Required work
Apart from the pictures, every entry below must be given again exactly.

Exercise input
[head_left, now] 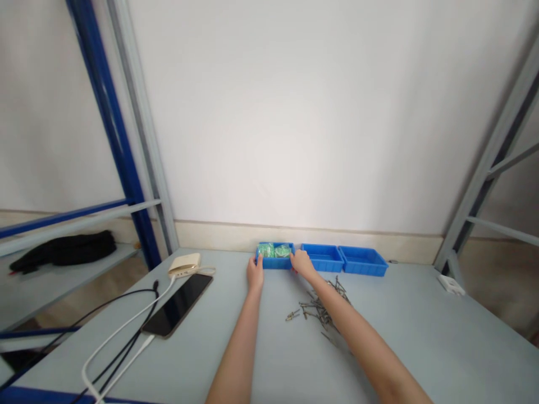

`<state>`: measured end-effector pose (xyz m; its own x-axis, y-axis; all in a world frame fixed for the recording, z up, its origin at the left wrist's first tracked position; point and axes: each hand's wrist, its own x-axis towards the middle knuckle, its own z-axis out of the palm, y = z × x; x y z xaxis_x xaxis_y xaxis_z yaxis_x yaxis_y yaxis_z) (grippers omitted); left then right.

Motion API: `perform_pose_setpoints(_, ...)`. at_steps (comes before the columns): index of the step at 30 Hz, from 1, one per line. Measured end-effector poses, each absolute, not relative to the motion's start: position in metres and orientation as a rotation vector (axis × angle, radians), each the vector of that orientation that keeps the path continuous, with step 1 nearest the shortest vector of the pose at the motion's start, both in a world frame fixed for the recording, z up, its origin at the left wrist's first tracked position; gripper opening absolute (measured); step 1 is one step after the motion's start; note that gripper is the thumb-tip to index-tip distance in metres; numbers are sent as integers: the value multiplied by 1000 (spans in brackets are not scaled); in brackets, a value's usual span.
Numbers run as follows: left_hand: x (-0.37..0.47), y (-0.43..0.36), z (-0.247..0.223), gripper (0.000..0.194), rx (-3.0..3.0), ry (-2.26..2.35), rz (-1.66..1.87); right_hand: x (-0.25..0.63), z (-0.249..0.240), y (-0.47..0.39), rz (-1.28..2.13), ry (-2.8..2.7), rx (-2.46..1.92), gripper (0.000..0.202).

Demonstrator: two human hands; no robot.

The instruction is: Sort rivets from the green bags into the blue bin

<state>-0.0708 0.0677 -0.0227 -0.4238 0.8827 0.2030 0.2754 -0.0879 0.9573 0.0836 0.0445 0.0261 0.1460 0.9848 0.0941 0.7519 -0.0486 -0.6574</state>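
Just below the middle of the frame, both hands were on the left blue bin [275, 264], which sat at the back of the desk [286, 359], close to the wall [320, 140]. The left hand [255, 274] was clamped on its left end, thumb up front, and the right hand [302, 262] had its fingers curled onto the right end, fingertips mostly hidden tbh. Two clear bags of green stuff [265, 250] were inside, too small to make out. Right of that hand, the middle bin [330, 265] and right bin [365, 268] stood side by side. A messy pile of thin metal pieces [320, 308] lay lower down, partly behind the right forearm. Over at the lower left, a dark-screened phone [179, 306] lay near a cream-coloured block [185, 264] and a white cable [86, 367].
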Motion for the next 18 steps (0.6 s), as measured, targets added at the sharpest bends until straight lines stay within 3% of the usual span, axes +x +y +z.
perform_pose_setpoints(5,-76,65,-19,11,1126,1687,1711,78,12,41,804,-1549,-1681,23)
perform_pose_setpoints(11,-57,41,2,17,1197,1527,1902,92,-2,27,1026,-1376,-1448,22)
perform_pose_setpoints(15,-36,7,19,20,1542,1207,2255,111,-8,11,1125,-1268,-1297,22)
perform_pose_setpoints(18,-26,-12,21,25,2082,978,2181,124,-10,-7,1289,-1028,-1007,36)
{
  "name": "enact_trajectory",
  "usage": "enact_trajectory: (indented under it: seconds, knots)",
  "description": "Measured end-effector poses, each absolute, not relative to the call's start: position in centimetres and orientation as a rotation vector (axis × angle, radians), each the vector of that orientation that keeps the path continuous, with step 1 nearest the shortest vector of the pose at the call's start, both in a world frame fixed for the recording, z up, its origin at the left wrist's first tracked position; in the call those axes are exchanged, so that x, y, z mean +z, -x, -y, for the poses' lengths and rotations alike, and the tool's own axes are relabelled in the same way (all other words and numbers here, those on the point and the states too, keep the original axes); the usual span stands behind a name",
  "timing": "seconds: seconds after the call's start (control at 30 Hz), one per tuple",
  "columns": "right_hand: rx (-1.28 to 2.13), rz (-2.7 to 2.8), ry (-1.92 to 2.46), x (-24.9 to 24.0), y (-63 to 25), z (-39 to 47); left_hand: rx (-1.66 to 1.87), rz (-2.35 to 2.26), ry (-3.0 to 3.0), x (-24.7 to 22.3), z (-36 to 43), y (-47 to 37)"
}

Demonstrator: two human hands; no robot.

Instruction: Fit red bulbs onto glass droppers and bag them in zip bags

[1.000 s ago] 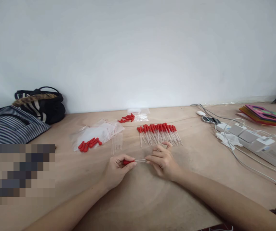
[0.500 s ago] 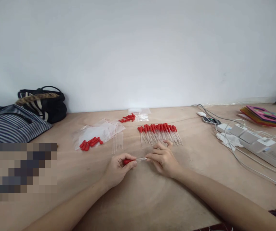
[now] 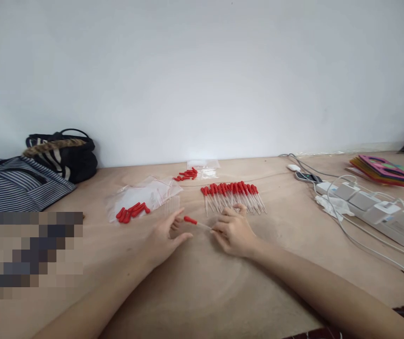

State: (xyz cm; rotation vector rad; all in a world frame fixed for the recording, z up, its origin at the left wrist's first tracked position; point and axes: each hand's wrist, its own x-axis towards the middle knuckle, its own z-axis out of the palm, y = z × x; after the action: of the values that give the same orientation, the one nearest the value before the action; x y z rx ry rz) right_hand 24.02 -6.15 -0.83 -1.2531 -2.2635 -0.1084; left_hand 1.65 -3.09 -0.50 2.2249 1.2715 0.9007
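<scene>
A glass dropper with a red rubber bulb (image 3: 191,220) is pinched by its clear tube in my right hand (image 3: 233,230), the bulb pointing left. My left hand (image 3: 164,237) is just left of the bulb, thumb and fingers apart, holding nothing. Beyond my right hand lies a row of several red-capped droppers (image 3: 233,189), tubes toward me. Loose red bulbs (image 3: 133,212) rest on clear plastic bags (image 3: 138,194) at the left. Near them, beyond my left hand, are bare glass tubes (image 3: 172,205), partly hidden by it.
More red bulbs (image 3: 186,174) and a clear bag of tubes (image 3: 207,170) lie further back. Power strips with chargers and cables (image 3: 371,207) are at the right, near colourful sheets (image 3: 381,169). Striped and black bags (image 3: 71,155) stand at the left.
My left hand has let go of the red bulb and opened, moving slightly up and left. The bulb now sits on the tube in my right hand, fully in view.
</scene>
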Motion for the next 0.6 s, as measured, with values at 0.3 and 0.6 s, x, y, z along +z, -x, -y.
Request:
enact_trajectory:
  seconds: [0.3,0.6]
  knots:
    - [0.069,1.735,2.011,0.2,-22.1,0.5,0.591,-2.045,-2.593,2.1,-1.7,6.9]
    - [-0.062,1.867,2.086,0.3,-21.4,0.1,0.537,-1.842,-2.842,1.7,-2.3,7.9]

Response to this exercise
[head_left, now] 

`<state>`: measured end-effector pose (xyz m; its own x-axis, y-axis; all in a world frame fixed for the recording, z up, its origin at the left wrist's first tracked position; point and axes: each hand's wrist, its own x-axis towards the middle knuckle, its own z-axis out of the palm, y = z × x; x y z xaxis_x xaxis_y xaxis_z yaxis_x yaxis_y yaxis_z) (grippers omitted); left then right.

Motion API: `perform_pose_setpoints(_, ...)`. at_steps (comes before the columns): index of the step at 30 Hz, from 1, one per line. Measured end-effector poses, each absolute, not relative to the motion's start: position in metres and orientation as a rotation vector (axis × angle, radians), each the vector of that orientation that keeps the path continuous, with step 1 nearest the shortest vector of the pose at the motion's start, both in a world frame fixed for the recording, z up, its origin at the left wrist's first tracked position; gripper opening absolute (measured); step 1 is one step after the motion's start; note that gripper is the thumb-tip to index-tip distance in metres; numbers are sent as integers: the value multiplied by 1000 (spans in brackets are not scaled); in brackets, a value's usual span.
Numbers run as follows: left_hand: x (-0.37..0.47), y (-0.43..0.36), z (-0.247..0.223), gripper (0.000..0.194), rx (-3.0..3.0), ry (-2.26..2.35), rz (-1.66..1.87); right_hand: x (-0.25..0.63), z (-0.249..0.240), y (-0.47..0.39), rz (-1.28..2.13), ry (-2.8..2.7), rx (-2.46..1.92), gripper (0.000..0.202).

Demonstrator: two human hands; no robot.

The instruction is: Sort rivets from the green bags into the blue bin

<state>-0.0708 0.0677 -0.0227 -0.4238 0.8827 0.2030 0.2754 -0.0879 0.9573 0.0836 0.0445 0.0261 0.1460 0.9848 0.0941 0.7519 -0.0486 -0.6574</state>
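Just below the middle of the frame, both hands were on the left blue bin [275, 264], which sat at the back of the desk [286, 359], close to the wall [320, 140]. The left hand [255, 274] was clamped on its left end, thumb up front, and the right hand [302, 262] had its fingers curled onto the right end, fingertips mostly hidden tbh. Two clear bags of green stuff [265, 250] were inside, too small to make out. Right of that hand, the middle bin [330, 265] and right bin [365, 268] stood side by side. A messy pile of thin metal pieces [320, 308] lay lower down, partly behind the right forearm. Over at the lower left, a dark-screened phone [179, 306] lay near a cream-coloured block [185, 264] and a white cable [86, 367].
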Motion for the next 18 steps (0.6 s), as measured, targets added at the sharpest bends until straight lines stay within 3% of the usual span, axes +x +y +z.
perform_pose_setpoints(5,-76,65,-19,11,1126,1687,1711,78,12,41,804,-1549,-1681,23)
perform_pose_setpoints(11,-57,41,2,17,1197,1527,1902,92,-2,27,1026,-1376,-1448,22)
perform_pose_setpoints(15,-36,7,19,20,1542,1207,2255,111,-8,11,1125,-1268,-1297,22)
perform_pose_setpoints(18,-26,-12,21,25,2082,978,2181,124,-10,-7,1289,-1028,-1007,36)
{
  "name": "enact_trajectory",
  "usage": "enact_trajectory: (indented under it: seconds, knots)",
  "description": "Measured end-effector poses, each absolute, not relative to the call's start: position in centimetres and orientation as a rotation vector (axis × angle, radians), each the vector of that orientation that keeps the path continuous, with step 1 nearest the shortest vector of the pose at the call's start, both in a world frame fixed for the recording, z up, its origin at the left wrist's first tracked position; in the call those axes are exchanged, so that x, y, z mean +z, -x, -y, for the poses' lengths and rotations alike, and the tool's own axes are relabelled in the same way (all other words and numbers here, those on the point and the states too, keep the original axes); the usual span stands behind a name",
  "timing": "seconds: seconds after the call's start (control at 30 Hz), one per tuple",
  "columns": "right_hand: rx (-1.28 to 2.13), rz (-2.7 to 2.8), ry (-1.92 to 2.46), x (-24.9 to 24.0), y (-63 to 25), z (-39 to 47); left_hand: rx (-1.66 to 1.87), rz (-2.35 to 2.26), ry (-3.0 to 3.0), x (-24.7 to 22.3), z (-36 to 43), y (-47 to 37)"
}

Demonstrator: two human hands; no robot.

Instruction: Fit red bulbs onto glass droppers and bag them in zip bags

[1.000 s ago] 
[0.500 s ago] 
[now] 

State: (xyz cm; rotation vector rad; all in a world frame fixed for the recording, z up, its origin at the left wrist's first tracked position; point and axes: each hand's wrist, its own x-axis towards the middle knuckle, its own z-axis out of the palm, y = z × x; after the action: of the values that give the same orientation, the one nearest the value before the action; x y z rx ry rz) right_hand 24.02 -6.15 -0.83 -1.2531 -2.2635 -0.1084; left_hand 1.65 -3.09 -0.50 2.2249 1.2715 0.9007
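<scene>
A glass dropper with a red rubber bulb (image 3: 191,220) is pinched by its clear tube in my right hand (image 3: 233,230), the bulb pointing left. My left hand (image 3: 164,237) is just left of the bulb, thumb and fingers apart, holding nothing. Beyond my right hand lies a row of several red-capped droppers (image 3: 233,189), tubes toward me. Loose red bulbs (image 3: 133,212) rest on clear plastic bags (image 3: 138,194) at the left. Near them, beyond my left hand, are bare glass tubes (image 3: 172,205), partly hidden by it.
More red bulbs (image 3: 186,174) and a clear bag of tubes (image 3: 207,170) lie further back. Power strips with chargers and cables (image 3: 371,207) are at the right, near colourful sheets (image 3: 381,169). Striped and black bags (image 3: 71,155) stand at the left.
My left hand has let go of the red bulb and opened, moving slightly up and left. The bulb now sits on the tube in my right hand, fully in view.
</scene>
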Motion for the next 0.6 s, as measured, with values at 0.3 and 0.6 s, x, y, z along +z, -x, -y.
Request:
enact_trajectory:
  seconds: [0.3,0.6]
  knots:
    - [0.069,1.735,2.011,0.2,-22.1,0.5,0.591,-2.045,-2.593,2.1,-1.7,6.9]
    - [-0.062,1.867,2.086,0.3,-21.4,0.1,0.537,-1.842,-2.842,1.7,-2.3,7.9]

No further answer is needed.